41. Skip to content

41. DCAS GeoParquet

The Dynamic Crop Advisory System (DCAS) dataset provides daily crop advice, growth-stage monitoring, and climate-related metrics.
It is stored as partitioned GeoParquet files in the GAP bucket.


41.1 Prerequisites

Python 3.9+
DuckDB with extensions:

  • httpfs (S3/HTTP access)
  • spatial (GEOMETRY support)

Read-only GAP object storage credentials

41.1.1 Environment variables

export S3_ENDPOINT_URL="https://fra1.digitaloceanspaces.com"
export S3_ACCESS_KEY_ID="YOUR_READ_ONLY_KEY"
export S3_SECRET_ACCESS_KEY="YOUR_READ_ONLY_SECRET"
export S3_BUCKET_NAME="bucket-name"

41.2 Path layout

DCAS is partitioned by country (iso_a3), year, month, and day:

s3://$S3_BUCKET_NAME/staging/dcas_output/iso_a3=KEN/year=/month=/day=*/*.parquet

Example:

s3://gap-products/staging/dcas_output/iso_a3=KEN/year=2025/month=9/day=10/*.parquet

Always pass hive_partitioning=true to make iso_a3, year, month, and day available as columns.

41.3 Column descriptions

The following columns are available in DCAS GeoParquet.

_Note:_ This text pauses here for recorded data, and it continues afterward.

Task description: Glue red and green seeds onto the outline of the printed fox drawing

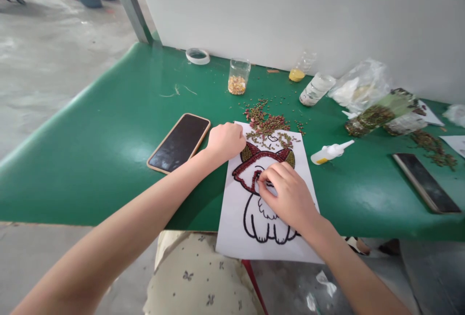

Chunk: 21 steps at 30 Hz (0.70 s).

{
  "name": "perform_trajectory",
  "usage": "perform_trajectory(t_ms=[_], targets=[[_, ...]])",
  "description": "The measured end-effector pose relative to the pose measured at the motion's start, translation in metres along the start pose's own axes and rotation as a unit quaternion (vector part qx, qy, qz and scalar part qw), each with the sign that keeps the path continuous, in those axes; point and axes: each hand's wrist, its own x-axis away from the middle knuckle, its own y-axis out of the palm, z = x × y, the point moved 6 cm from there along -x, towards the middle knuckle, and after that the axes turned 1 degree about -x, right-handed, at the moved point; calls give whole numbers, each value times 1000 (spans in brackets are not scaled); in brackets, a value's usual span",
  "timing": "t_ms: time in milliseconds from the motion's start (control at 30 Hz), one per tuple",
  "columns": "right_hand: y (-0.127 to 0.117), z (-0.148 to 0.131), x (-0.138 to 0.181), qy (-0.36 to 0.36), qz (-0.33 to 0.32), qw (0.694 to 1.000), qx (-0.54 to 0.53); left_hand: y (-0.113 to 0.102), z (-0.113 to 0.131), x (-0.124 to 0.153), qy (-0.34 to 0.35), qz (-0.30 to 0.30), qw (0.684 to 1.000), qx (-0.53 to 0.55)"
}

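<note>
A sheet of white paper (pixel 232 228) with a cat-like animal drawing lies over the table's front edge. Red and green beans fill parts of its head and ears (pixel 286 157). My right hand (pixel 288 194) is over the face, thumb and index finger pinched at a red bean line; anything between the fingertips is too small to make out. Curled closed, my left hand (pixel 227 140) rests at the sheet's upper left edge, its fingertips hidden. Loose red and green beans (pixel 271 123) are heaped at the paper's top. A white glue bottle (pixel 330 152) lies right of the sheet.
On the green table (pixel 109 160), a phone (pixel 179 143) lies left and another phone (pixel 426 181) right. Behind stand a cup of grains (pixel 238 77) and a tape roll (pixel 197 56). Plastic bottles (pixel 317 88), a bag (pixel 361 85) and a container of dried bits (pixel 378 111) sit back right.
</note>
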Motion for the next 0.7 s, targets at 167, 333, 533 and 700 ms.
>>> perform_trajectory(t_ms=[167, 333, 533, 700], targets=[[-1, -1, -1, -7, -1, 1000, 1, 0, 0, 0, -2, -3, 1000, -4], [-1, -1, -2, -7, 5, 1000, 3, 0, 1, 0, -1, -7, 1000, -9], [-15, 6, -4, -13, 45, 999, -23, 1, 0, 0, -2, -12, 1000, -10], [-37, 19, -23, 5, 86, 996, -19, 0, 1, 0, -1, -16, 1000, -12]])
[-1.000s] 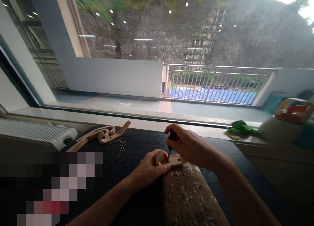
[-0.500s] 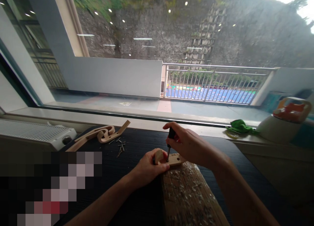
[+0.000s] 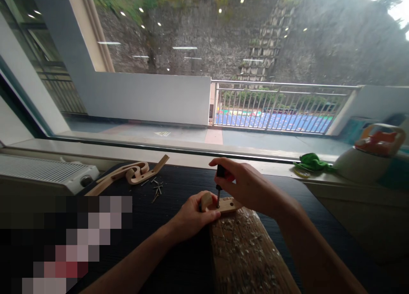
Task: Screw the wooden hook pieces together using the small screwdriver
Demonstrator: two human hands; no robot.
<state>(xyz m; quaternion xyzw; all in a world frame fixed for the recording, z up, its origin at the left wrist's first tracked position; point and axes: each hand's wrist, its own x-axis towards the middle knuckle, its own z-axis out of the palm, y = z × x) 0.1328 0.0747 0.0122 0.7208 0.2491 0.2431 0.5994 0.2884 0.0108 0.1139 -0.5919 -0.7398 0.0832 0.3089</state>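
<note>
A screwdriver [image 3: 220, 174] with a black handle stands nearly upright in my right hand [image 3: 247, 185], whose fingers are wrapped around the handle. Its tip meets a hole in a pale curved wooden piece [image 3: 226, 206]. My left hand [image 3: 195, 215] grips the curled end of that piece, thumb along its near side. A second dark hole shows farther right on the wood. Beneath lies a thick rough wooden board [image 3: 247, 247], its top scattered with shiny bits, perhaps nails or screws. The screw under the tip is too small to make out.
More bent wooden pieces [image 3: 136, 172] lie at the table's back left, beside a loose pile of screws [image 3: 156, 188]. A white radiator [image 3: 47, 172] flanks the dark table [image 3: 179, 179]. On the right sill rest a green cloth-like item [image 3: 309, 162] and a white-and-orange container [image 3: 367, 162].
My right hand and the screwdriver have shifted very slightly left and up in view, along with a small camera movement. Both hands keep their hold.
</note>
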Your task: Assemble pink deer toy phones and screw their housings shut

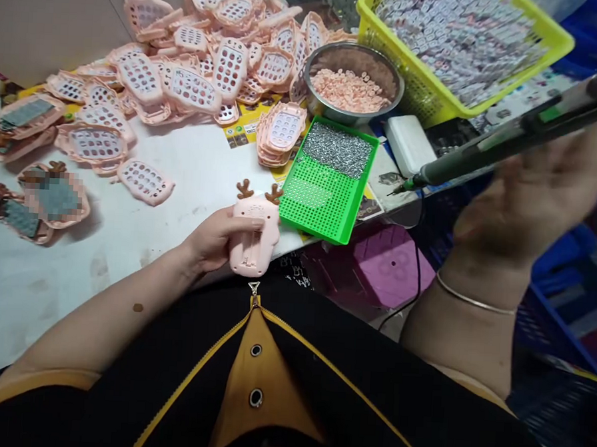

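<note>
My left hand (212, 239) is closed around a pink toy phone (252, 248) with brown antlers. Its back faces up, showing an open battery compartment and screw holes; the thumb lies across it. On the right, my right hand (525, 195) is raised, blurred, behind a dark electric screwdriver (482, 153) whose bit points down and left. Whether those fingers grip the screwdriver cannot be made out. Beside the toy phone, a green perforated tray (323, 215) holds many small silver screws (340, 149) at its far end.
Pink phone shells (193, 88) are heaped at the back. A metal bowl (398, 88) holds small pink parts, next to a yellow basket (419, 103) of pale pieces. A white box (410, 146) lies near the tray; a pink stool (391, 265) stands below the table edge.
</note>
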A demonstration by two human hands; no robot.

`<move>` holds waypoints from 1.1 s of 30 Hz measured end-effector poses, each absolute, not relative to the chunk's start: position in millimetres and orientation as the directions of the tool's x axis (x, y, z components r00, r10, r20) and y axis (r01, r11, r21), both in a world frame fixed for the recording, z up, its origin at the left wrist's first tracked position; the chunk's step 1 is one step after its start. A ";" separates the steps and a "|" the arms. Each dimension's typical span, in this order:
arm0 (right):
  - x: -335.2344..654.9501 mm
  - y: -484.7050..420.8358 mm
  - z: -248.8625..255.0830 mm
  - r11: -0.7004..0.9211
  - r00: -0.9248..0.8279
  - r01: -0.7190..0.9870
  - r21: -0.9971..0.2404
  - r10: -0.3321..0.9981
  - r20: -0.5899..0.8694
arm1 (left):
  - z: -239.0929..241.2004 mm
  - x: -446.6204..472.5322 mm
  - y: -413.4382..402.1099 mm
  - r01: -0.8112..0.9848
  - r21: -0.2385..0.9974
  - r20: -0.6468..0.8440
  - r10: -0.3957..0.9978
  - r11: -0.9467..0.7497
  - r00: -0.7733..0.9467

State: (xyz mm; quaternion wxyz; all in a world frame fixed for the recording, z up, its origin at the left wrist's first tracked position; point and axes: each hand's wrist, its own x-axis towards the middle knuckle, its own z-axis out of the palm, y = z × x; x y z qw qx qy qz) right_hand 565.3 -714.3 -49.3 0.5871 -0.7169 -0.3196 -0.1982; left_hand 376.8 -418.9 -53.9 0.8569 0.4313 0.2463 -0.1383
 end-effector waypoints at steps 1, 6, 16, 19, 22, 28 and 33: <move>571.9 -712.0 -49.1 -0.022 0.734 0.669 -0.743 0.179 0.656 | -52.7 384.6 -424.4 0.490 0.670 -0.551 -0.070 0.558 0.832; 577.7 -682.4 -42.4 0.142 0.859 0.461 -0.876 0.175 0.480 | -50.0 411.3 -449.4 0.531 0.601 -0.585 -0.124 0.597 0.801; 545.2 -617.8 -54.6 0.099 0.810 0.556 -0.825 0.158 0.564 | -58.1 420.2 -457.4 0.451 0.623 -0.579 -0.011 0.639 0.815; 546.8 -617.8 -65.3 -0.031 0.795 0.589 -0.808 0.202 0.572 | -57.4 420.6 -458.0 0.465 0.631 -0.589 -0.007 0.621 0.808; 549.0 -619.7 -68.3 -0.049 0.799 0.581 -0.812 0.225 0.558 | -56.2 420.5 -458.4 0.475 0.640 -0.592 -0.007 0.604 0.806; 550.2 -619.1 -76.3 -0.055 0.778 0.604 -0.795 0.258 0.573 | -57.1 421.9 -457.6 0.496 0.643 -0.604 -0.012 0.584 0.797; 552.6 -622.2 -85.6 -0.213 0.809 0.576 -0.789 0.284 0.514 | -58.3 423.4 -457.8 0.500 0.659 -0.598 -0.012 0.562 0.801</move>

Column name Type Description
planting_date_epoch UINTEGER Epoch timestamp of planting date for the farm.
crop_id USMALLINT Numeric identifier of the crop type.
crop_stage_type_id USMALLINT Identifier for the type of growth stage.
group_id UINTEGER Internal group identifier.
farm_id BIGINT Internal numeric farm identifier.
farm_unique_id VARCHAR External farm identifier (used for joining/filtering).
geometry GEOMETRY Spatial geometry of the farm/grid (polygon or point).
grid_id UINTEGER Numeric identifier for grid cell.
grid_unique_id VARCHAR Unique identifier for grid cell.
registry_id BIGINT Identifier from farm registry.
crop VARCHAR Crop name (e.g. “maize”).
country_id UINTEGER Country identifier (numeric).
grid_crop_key VARCHAR Composite key linking grid and crop.
county VARCHAR County name (administrative boundary).
subcounty VARCHAR Subcounty name (administrative boundary).
ward VARCHAR Ward name (administrative boundary).
preferred_language VARCHAR Preferred language for communication/advisories.
date TIMESTAMP Record timestamp.
prev_growth_stage_id USMALLINT Previous growth stage identifier.
prev_growth_stage_start_date UINTEGER Epoch timestamp when previous growth stage started.
config_id USMALLINT Identifier for model/config version used.
growth_stage_start_date UINTEGER Epoch timestamp when current growth stage started.
growth_stage_id USMALLINT Identifier for current growth stage.
total_gdd DOUBLE Accumulated Growing Degree Days (GDD).
seasonal_precipitation DOUBLE Total precipitation recorded in current season (mm).
temperature DOUBLE Mean temperature for record period (°C).
humidity DOUBLE Mean relative humidity (%) for record period.
p_pet DOUBLE Precipitation / Potential Evapotranspiration ratio.
growth_stage_precipitation DOUBLE Precipitation during current growth stage (mm).
message UINTEGER Encoded advisory message ID.
message_2 UINTEGER Secondary message code (if available).
message_3 UINTEGER Tertiary message code.
message_4 UINTEGER Quaternary message code.
message_5 UINTEGER Quinary message code.
is_empty_message VARCHAR Flag if message is empty (text flag).
has_repetitive_message VARCHAR Flag if advisory is repetitive (text flag).
final_message UINTEGER Final consolidated advisory message ID.
prev_week_message UINTEGER Advisory message from the previous week.
growth_stage VARCHAR Human-readable crop growth stage name.
__null_dask_index__ BIGINT Index column generated by Dask (ignore in most queries).
day BIGINT Day partition (from file path).
iso_a3 VARCHAR ISO Alpha-3 country code (e.g. KEN).
month BIGINT Month partition (from file path).
year BIGINT Year partition (from file path).

41.4 Example queries

41.4.1 Stage a subset

import os, duckdb

conn = duckdb.connect()
conn.install_extension("httpfs"); conn.load_extension("httpfs")
conn.install_extension("spatial"); conn.load_extension("spatial")

dcas_path = (
  f"s3://{os.environ['S3_BUCKET_NAME']}/"
  "staging/dcas_output/iso_a3=KEN/year=*/month=*/day=*/*.parquet"
)

conn.sql(f"""
CREATE OR REPLACE TABLE dcas AS
SELECT *
FROM read_parquet('{dcas_path}', hive_partitioning=true)
WHERE year=2025 AND month=9 AND day=10
""")

41.4.2 Quick checks

-- Count rows
SELECT COUNT(*) FROM dcas;

-- Schema overview
DESCRIBE dcas;

41.4.3 Distinct messages

SELECT DISTINCT final_message FROM dcas;

41.4.4 Messages distribution

SELECT final_message, COUNT(*) AS n
FROM dcas
GROUP BY final_message
ORDER BY n DESC;

41.4.5 Per-farm history

SELECT date, farm_unique_id, crop, growth_stage, final_message
FROM dcas
WHERE farm_unique_id = '4023361'
ORDER BY date DESC
LIMIT 20;